Aim of the exercise: Exclude the pictures and reproduce the remaining data exactly as written.

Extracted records
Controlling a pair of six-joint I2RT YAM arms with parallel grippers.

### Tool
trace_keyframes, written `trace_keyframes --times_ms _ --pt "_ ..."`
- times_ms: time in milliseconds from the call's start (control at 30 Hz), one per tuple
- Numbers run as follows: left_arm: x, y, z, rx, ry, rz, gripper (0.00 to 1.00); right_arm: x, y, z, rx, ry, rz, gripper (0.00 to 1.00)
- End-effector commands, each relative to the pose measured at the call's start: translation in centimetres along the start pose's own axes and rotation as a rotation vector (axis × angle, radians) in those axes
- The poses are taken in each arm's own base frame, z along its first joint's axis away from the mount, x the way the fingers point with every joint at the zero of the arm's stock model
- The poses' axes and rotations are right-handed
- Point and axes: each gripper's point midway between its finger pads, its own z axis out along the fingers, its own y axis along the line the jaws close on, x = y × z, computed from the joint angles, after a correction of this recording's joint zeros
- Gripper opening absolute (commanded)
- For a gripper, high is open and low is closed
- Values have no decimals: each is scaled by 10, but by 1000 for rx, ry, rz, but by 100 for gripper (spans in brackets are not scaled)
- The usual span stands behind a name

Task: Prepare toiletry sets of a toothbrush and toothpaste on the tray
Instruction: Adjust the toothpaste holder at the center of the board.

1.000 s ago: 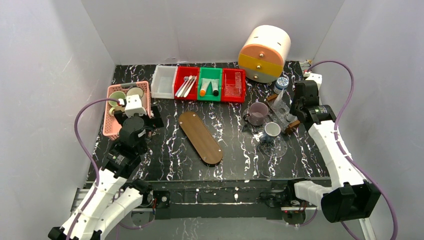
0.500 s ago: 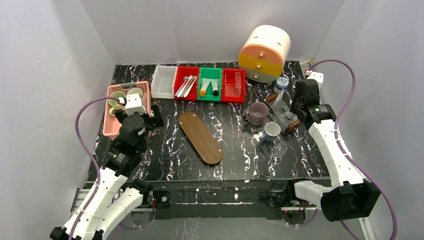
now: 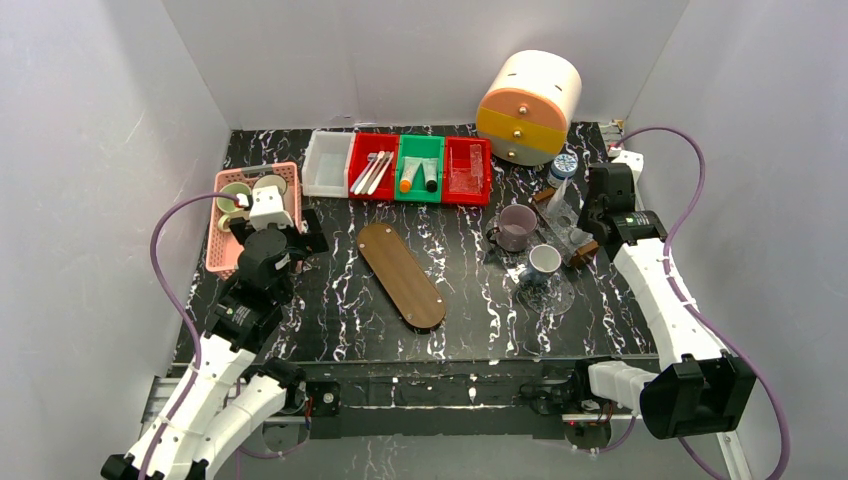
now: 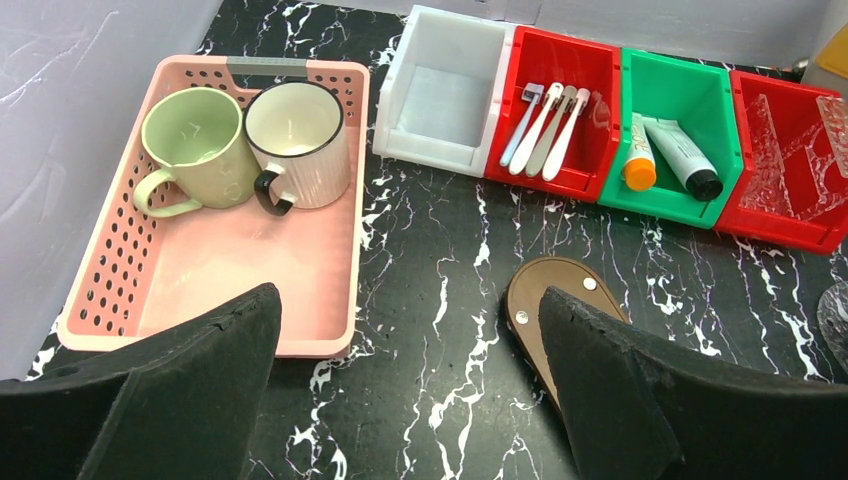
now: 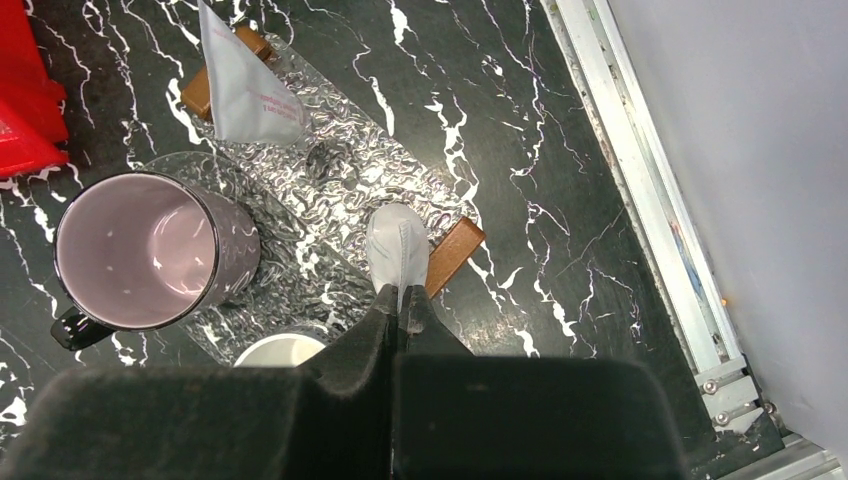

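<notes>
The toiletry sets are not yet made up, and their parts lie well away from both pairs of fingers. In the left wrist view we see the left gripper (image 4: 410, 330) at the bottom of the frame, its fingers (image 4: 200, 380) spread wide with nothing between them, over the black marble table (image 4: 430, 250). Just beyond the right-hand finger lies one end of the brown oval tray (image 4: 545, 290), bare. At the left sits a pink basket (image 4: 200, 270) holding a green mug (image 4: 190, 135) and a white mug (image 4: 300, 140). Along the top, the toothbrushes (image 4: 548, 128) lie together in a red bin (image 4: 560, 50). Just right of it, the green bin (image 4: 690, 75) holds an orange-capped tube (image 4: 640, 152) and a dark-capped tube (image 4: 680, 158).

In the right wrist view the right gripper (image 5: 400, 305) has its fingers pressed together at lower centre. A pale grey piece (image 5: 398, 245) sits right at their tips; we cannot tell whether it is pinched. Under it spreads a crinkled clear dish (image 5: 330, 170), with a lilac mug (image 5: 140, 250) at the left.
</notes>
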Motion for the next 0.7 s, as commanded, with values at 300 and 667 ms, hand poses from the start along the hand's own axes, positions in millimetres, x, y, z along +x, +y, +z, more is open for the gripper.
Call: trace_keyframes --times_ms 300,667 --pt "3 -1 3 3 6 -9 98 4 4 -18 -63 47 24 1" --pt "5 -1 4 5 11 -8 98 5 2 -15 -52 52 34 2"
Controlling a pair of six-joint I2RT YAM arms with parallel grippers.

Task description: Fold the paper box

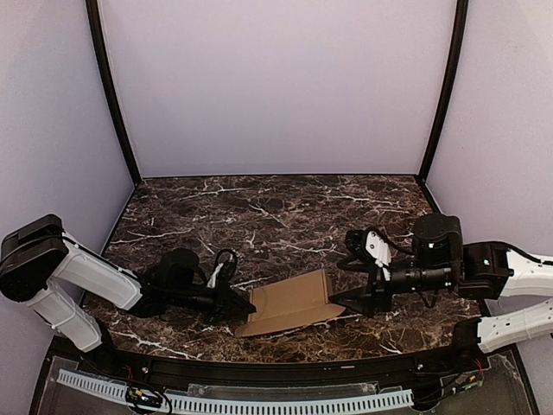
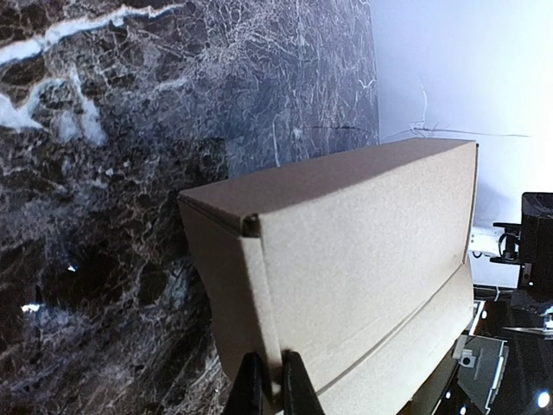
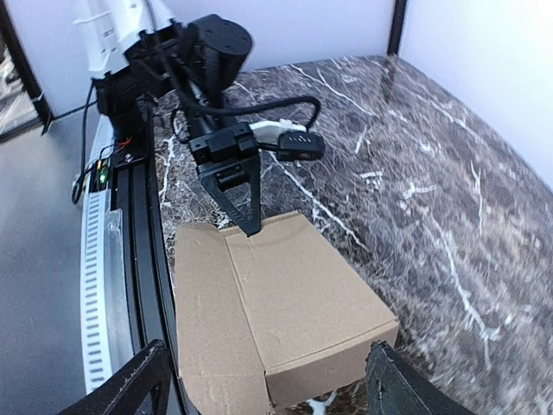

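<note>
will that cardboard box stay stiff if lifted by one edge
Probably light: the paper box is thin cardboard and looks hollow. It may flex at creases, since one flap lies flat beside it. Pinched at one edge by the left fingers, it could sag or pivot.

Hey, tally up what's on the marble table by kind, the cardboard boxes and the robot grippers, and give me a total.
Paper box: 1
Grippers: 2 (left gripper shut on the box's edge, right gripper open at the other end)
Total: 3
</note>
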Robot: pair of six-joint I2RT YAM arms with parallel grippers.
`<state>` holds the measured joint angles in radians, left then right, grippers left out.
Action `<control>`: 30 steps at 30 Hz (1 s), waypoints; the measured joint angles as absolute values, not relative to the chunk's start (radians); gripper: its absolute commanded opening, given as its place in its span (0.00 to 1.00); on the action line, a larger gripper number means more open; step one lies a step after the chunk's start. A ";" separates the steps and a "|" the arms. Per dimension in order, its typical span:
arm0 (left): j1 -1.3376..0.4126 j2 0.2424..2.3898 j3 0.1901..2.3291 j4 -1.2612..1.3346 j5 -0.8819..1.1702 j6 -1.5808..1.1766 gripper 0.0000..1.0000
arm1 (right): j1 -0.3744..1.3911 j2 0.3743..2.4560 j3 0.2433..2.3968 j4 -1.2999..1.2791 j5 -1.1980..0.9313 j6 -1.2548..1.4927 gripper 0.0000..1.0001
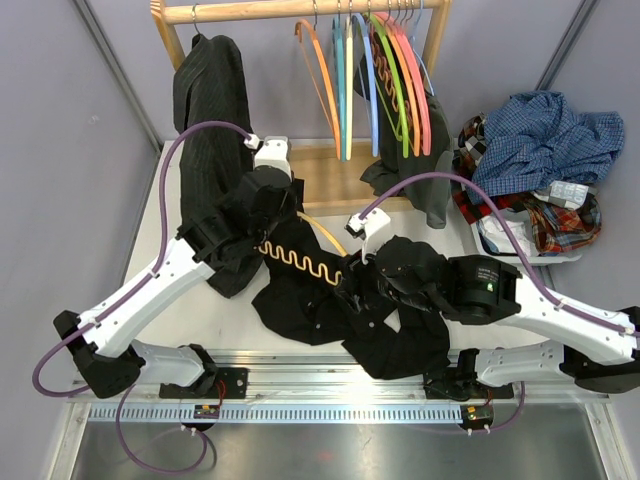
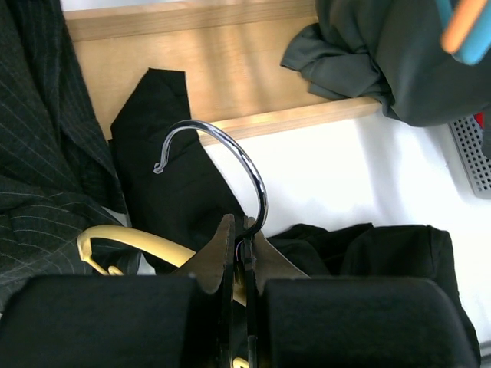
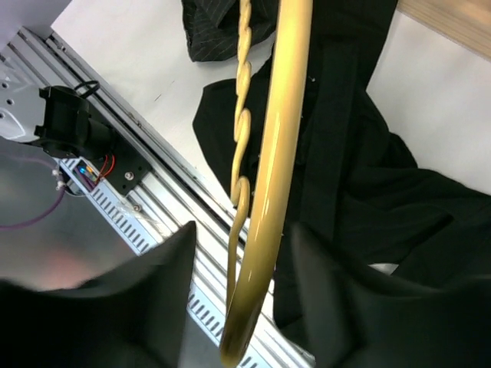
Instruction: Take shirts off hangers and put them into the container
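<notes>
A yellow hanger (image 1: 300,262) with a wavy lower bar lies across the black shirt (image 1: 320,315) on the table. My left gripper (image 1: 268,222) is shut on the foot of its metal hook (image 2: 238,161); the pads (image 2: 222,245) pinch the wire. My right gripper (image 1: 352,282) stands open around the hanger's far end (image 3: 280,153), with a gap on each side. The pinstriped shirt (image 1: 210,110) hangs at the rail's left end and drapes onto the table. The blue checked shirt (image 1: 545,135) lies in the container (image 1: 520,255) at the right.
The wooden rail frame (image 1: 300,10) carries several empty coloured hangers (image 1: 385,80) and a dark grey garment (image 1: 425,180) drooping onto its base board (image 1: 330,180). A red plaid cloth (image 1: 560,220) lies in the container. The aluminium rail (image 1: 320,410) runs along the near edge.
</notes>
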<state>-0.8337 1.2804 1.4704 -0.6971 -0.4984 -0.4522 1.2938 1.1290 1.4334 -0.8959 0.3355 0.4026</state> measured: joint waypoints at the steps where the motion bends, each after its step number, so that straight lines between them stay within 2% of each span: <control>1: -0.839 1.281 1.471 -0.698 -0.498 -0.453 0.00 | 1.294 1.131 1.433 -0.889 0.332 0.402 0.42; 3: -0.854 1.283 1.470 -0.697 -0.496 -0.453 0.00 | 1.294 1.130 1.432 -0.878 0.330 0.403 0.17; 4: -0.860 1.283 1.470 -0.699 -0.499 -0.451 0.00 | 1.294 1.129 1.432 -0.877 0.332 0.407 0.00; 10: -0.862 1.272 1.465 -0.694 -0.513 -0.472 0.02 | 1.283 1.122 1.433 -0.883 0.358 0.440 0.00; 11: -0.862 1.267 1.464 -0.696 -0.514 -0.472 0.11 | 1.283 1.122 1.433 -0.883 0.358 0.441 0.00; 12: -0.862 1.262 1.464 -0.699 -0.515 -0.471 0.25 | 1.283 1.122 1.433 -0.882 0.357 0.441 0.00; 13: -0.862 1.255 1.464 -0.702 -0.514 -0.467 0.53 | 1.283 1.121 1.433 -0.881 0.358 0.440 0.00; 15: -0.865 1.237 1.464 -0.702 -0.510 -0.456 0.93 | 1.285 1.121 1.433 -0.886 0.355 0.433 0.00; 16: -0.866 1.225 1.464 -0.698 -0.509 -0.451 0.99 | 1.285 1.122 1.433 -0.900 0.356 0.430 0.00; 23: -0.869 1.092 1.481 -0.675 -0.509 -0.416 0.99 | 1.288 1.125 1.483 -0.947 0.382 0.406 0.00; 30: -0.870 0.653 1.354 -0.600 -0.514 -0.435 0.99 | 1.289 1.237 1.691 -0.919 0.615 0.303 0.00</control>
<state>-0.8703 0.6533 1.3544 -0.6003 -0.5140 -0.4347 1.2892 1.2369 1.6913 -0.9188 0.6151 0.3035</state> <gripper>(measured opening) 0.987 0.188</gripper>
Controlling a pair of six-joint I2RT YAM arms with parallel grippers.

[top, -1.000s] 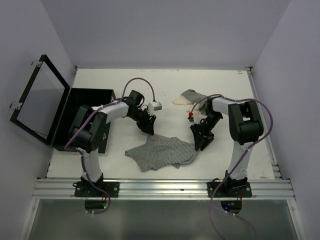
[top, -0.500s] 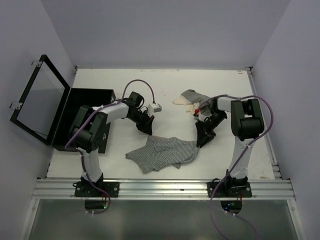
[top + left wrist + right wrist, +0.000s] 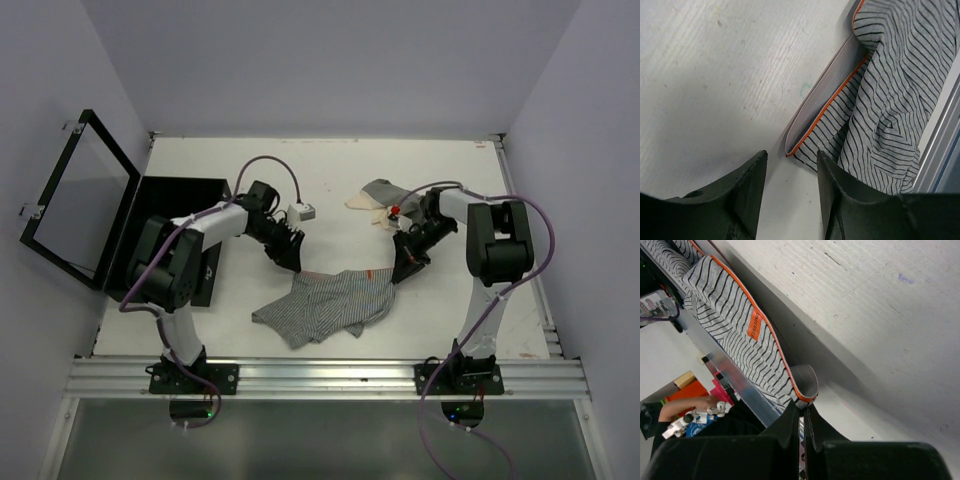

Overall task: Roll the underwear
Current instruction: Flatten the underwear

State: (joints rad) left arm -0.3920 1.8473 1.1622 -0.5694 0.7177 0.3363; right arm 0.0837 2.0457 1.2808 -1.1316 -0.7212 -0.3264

Solution below:
Controlling a pair of six-joint I2RT YAM arms with parallel grippers.

### Tool
trace_keyframes, written `trace_keyframes --times_ms _ --pt "_ ..."`
- times_ms: time in milliseconds from the call's start (control at 30 Hz), one per tuple
- Numbers run as follows: left_arm: x, y, z, rx, ry, rz, gripper (0.00 to 1.00); right_arm: x, y, z, rx, ry, rz, gripper (0.00 to 1.00)
- End-effector commands, each relative to the pose measured at the call's start: translation in centimetres along the start pose's own axes and rotation as a rotation vector (axis × angle, radians) in those axes
- The poses are taken in each arm's own base frame, z along its first joint's axis away from the mount, x the way the fingers point with every joint at the zero of the arm's stock model
- The poses' axes and rotations are right-handed
- Point and axes: each gripper's point midway between its finger pads, its own z axis out along the fingers, its own y axis along the line the jaws close on, x = y × z, computed from the joint angles, after a correction of this recording's joint zeros
- Gripper opening absolute (commanded)
- For a gripper, high is open and low is closed
- Values have no decimals: each is scaled by 10, but by 1000 for rx, ry, rz, but by 100 for gripper (spans in brackets are not scaled)
- The usual span stands behind a name

Task: Prepare toiletry sets of a toothbrush and toothpaste on the tray
Instruction: Adjust the toothpaste holder at the center of the board.

1.000 s ago: 
0.500 s ago: 
now: 
now: 
now: 

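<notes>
The toiletry sets are not yet made up, and their parts lie well away from both pairs of fingers. In the left wrist view we see the left gripper (image 4: 410, 330) at the bottom of the frame, its fingers (image 4: 200, 380) spread wide with nothing between them, over the black marble table (image 4: 430, 250). Just beyond the right-hand finger lies one end of the brown oval tray (image 4: 545, 290), bare. At the left sits a pink basket (image 4: 200, 270) holding a green mug (image 4: 190, 135) and a white mug (image 4: 300, 140). Along the top, the toothbrushes (image 4: 548, 128) lie together in a red bin (image 4: 560, 50). Just right of it, the green bin (image 4: 690, 75) holds an orange-capped tube (image 4: 640, 152) and a dark-capped tube (image 4: 680, 158).

In the right wrist view the right gripper (image 5: 400, 305) has its fingers pressed together at lower centre. A pale grey piece (image 5: 398, 245) sits right at their tips; we cannot tell whether it is pinched. Under it spreads a crinkled clear dish (image 5: 330, 170), with a lilac mug (image 5: 140, 250) at the left.
</notes>
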Motion for the next 0.7 s, as commanded, with values at 300 and 667 ms, hand poses from the start along the hand's own axes, positions in millimetres, x, y, z along +x, +y, +z, more is open for the gripper.
Call: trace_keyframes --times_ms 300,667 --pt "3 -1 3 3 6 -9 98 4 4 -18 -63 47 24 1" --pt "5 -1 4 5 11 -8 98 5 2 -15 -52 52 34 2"
Controlling a pair of six-joint I2RT YAM arms with parallel grippers.

Task description: Fold the paper box


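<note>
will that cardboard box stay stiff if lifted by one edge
Probably light: the paper box is thin cardboard and looks hollow. It may flex at creases, since one flap lies flat beside it. Pinched at one edge by the left fingers, it could sag or pivot.

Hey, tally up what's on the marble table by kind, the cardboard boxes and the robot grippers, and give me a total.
Paper box: 1
Grippers: 2 (left gripper shut on the box's edge, right gripper open at the other end)
Total: 3
</note>
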Robot: pair of six-joint I2RT YAM arms with parallel grippers.
`<state>` holds the measured joint angles in radians, left then right, grippers left out.
Action `<control>`: 30 steps at 30 Hz (1 s), waypoints; the measured joint angles as absolute values, not relative to the chunk's start (radians); gripper: its absolute commanded opening, given as its place in its span (0.00 to 1.00); on the action line, a larger gripper number means more open; step one lies a step after the chunk's start. A ";" separates the steps and a "|" the arms. Per dimension in order, its typical span:
arm0 (left): j1 -1.3376..0.4126 j2 0.2424..2.3898 j3 0.1901..2.3291 j4 -1.2612..1.3346 j5 -0.8819..1.1702 j6 -1.5808..1.1766 gripper 0.0000..1.0000
arm1 (right): j1 -0.3744..1.3911 j2 0.3743..2.4560 j3 0.2433..2.3968 j4 -1.2999..1.2791 j5 -1.1980..0.9313 j6 -1.2548..1.4927 gripper 0.0000..1.0001
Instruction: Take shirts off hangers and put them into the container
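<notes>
A yellow hanger (image 1: 300,262) with a wavy lower bar lies across the black shirt (image 1: 320,315) on the table. My left gripper (image 1: 268,222) is shut on the foot of its metal hook (image 2: 238,161); the pads (image 2: 222,245) pinch the wire. My right gripper (image 1: 352,282) stands open around the hanger's far end (image 3: 280,153), with a gap on each side. The pinstriped shirt (image 1: 210,110) hangs at the rail's left end and drapes onto the table. The blue checked shirt (image 1: 545,135) lies in the container (image 1: 520,255) at the right.
The wooden rail frame (image 1: 300,10) carries several empty coloured hangers (image 1: 385,80) and a dark grey garment (image 1: 425,180) drooping onto its base board (image 1: 330,180). A red plaid cloth (image 1: 560,220) lies in the container. The aluminium rail (image 1: 320,410) runs along the near edge.
</notes>
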<state>-0.8337 1.2804 1.4704 -0.6971 -0.4984 -0.4522 1.2938 1.1290 1.4334 -0.8959 0.3355 0.4026</state> measured: joint waypoints at the steps where the motion bends, each after its step number, so that straight lines between them stay within 2% of each span: <control>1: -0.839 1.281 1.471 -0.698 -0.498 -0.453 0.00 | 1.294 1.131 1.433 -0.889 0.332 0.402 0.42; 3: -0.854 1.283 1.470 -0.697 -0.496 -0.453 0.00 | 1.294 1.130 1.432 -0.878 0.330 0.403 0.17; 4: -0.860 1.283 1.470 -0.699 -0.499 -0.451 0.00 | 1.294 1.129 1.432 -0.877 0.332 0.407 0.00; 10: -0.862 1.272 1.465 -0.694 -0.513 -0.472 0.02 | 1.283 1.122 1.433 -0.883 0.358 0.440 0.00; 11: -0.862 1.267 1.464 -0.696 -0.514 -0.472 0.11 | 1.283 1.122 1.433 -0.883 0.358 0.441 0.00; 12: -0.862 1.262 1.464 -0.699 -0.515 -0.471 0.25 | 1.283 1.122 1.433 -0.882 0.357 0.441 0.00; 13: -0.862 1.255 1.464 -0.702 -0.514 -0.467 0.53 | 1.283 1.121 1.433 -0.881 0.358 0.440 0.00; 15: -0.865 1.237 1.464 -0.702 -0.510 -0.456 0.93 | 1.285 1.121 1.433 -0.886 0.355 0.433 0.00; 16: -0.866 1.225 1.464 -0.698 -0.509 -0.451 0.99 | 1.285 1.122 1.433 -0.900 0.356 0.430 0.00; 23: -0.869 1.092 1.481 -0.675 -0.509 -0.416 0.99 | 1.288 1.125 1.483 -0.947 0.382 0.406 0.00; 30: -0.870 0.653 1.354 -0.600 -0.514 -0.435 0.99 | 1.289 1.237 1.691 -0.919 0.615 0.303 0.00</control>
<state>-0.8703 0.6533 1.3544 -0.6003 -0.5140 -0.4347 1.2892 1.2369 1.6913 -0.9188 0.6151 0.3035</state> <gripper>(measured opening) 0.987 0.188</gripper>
Controlling a pair of six-joint I2RT YAM arms with parallel grippers.

[top, -1.000s] 
[top, -0.500s] 
[top + left wrist + right wrist, +0.000s] 

Overall task: Roll the underwear
Current instruction: Flatten the underwear

State: (joints rad) left arm -0.3920 1.8473 1.1622 -0.5694 0.7177 0.3363; right arm 0.0837 2.0457 1.2808 -1.1316 -0.7212 -0.3264

The exercise is complete.